Since Goose Nedeau was in league with Chilly, he now became my teacher too. He appeared to be thrown together out of gristle and ruin, a hard-luck gambler who made little honking squawks in his throat all the time, like some sick goose. Most days he spent a good deal of time complaining that he hadn't had a good solid breath since Andy Jackson first muddied up the White House twenty years back. He shaved regular and missed various patches of stubble regular too. Bad as his hands shook from swilling whiskey, he rolled a loose cigarette that dropped enough ash to set himself on fire once or twice a night. His prize paisley vest was pitted with burn holes, and smoke seemed to rise like early morning fog off his silver mane of hair. He said he'd been forced into innkeeping 'cause of his health, though he didn't seem to take much interest in his new profession. Mostly he sat around dredging up days of yore, when he claimed to have single-handedly captured Black Hawk and made the entire Mississippi River safe for settlers. He had a go at the piano regular too, though he was banned from playing music, as he called it, whenever a card game was in progress.
On the day after we pulled in, Chilly sat me down in the main parlor. It was early yet, which around there meant any time before noon, so there weren't any customers about. Goose was already slouched at the table Chilly steered me to. The Professor had tied on his apron and was wiping out glasses over behind the bar. His chickens—Aphrodite and Venus—were up on top of the bar, inspecting each glass when he was done cleaning it.
"How you liking your new digs?" Chilly asked me.
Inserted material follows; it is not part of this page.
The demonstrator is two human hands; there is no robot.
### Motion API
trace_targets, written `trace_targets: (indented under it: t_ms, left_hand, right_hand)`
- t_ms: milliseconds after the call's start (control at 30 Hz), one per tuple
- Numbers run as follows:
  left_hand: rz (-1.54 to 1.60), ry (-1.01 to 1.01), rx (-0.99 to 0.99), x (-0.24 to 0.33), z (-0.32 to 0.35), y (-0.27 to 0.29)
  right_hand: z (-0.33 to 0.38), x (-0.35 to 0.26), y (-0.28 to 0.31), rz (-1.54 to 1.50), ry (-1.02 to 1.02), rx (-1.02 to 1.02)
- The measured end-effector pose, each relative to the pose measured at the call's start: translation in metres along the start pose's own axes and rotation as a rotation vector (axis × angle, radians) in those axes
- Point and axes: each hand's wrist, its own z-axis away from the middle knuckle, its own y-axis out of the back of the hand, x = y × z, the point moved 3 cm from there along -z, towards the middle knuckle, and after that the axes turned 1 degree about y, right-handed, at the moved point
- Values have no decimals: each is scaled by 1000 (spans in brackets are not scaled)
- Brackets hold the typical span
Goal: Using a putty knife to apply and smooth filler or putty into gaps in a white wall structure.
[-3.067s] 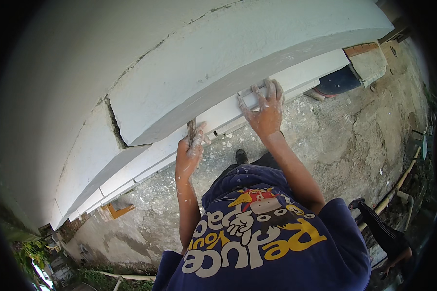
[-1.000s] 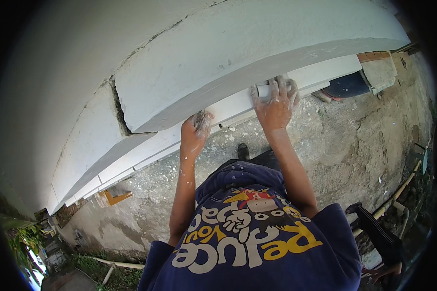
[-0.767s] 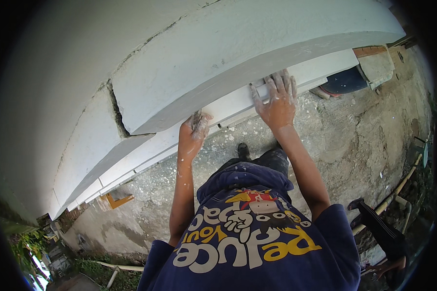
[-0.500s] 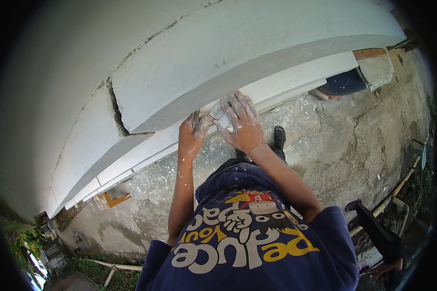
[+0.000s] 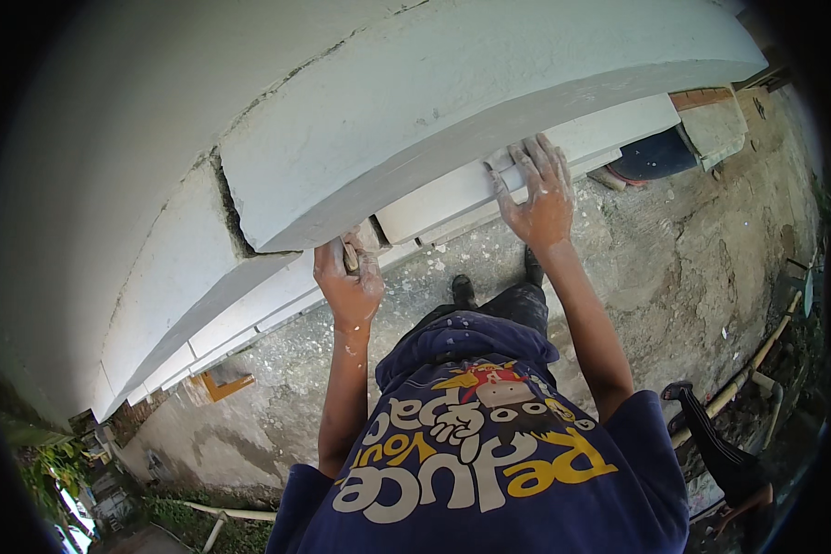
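Note:
A thick white plastered cornice [image 5: 452, 102] runs across the wall, with a cracked joint [image 5: 231, 203] at its left. Below it lies a narrower white moulding band [image 5: 434, 198]. My left hand [image 5: 346, 286] is closed around a small plaster-smeared tool [image 5: 353, 251], pressed up against the cornice's underside. My right hand [image 5: 540, 189] lies flat, fingers spread, on the moulding band to the right. Both hands are dusted with white plaster. My dark blue printed shirt [image 5: 489, 462] fills the bottom of the view.
Far below are a rough concrete ground [image 5: 674, 268] and my two dark shoes [image 5: 462, 291]. A dark blue container [image 5: 656, 152] and bricks [image 5: 702, 96] sit by the wall. Another person's dark limb [image 5: 720, 452] and long poles [image 5: 766, 355] are at the lower right.
Half a second ago my right hand was beside my left hand; it has swung back right and rests flat on the moulding. My left hand stays under the cornice.

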Motion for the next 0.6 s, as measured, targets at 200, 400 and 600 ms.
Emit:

"It's awful grand," I answered.
There wasn't any early-to-bed, early-to-rise philosophi
es, and the burnt edges on the vittles hadn't started to churn my innards yet. What's more, being around a pair of birds named after the Greek and Roman gods of love seemed powerful civilized. And 'course I was looking forward to doing more for the orphans of St. Louis, and showing Pa and Ma by sending winnings home to 'em, and maybe even buying myself a first-class pocketknife.
"Are you sure he's small enough?" Goose piped up while casting his eyes in my general direction. At the moment he was studying the empty chair beside me.
"Measurements have been taken," Chilly boomed, speaking twice as loud as normal 'cause he'd been contradicted.
"How's his eyesight?" Goose asked, resorting to his nose to find me. He had himself eyeglasses but rarely trotted them out, claiming they were about as helpful as a pair of stove lids.
"Keen enough," Chilly reported. "Did you want to check his teeth?"
"He got any extras?" Goose asked, sounding ready to claim 'em. Those of his teeth that hadn't gone missing had a mossy shine to 'em.
"The main thing you need to know about Zeb," Chilly said, "is that we can trust him. He's been sworn into the Brotherhood."
"Which brotherhood's that?" Goose wanted to know, turning suspicious.
"Why, the Brotherhood of the Gambler," Chilly answered, considerably put out over having to explain something so secret. "What'd you have for breakfast, anyway?"
It might have seemed a queer question if but a half hour before I hadn't seen Goose tell the Professor to pour him a good stiff breakfast of his best medicine. The Professor's restorative smelled the same as a small bottle of rye whiskey my ma kept on hand for toothaches and other ailments too terrible to think on.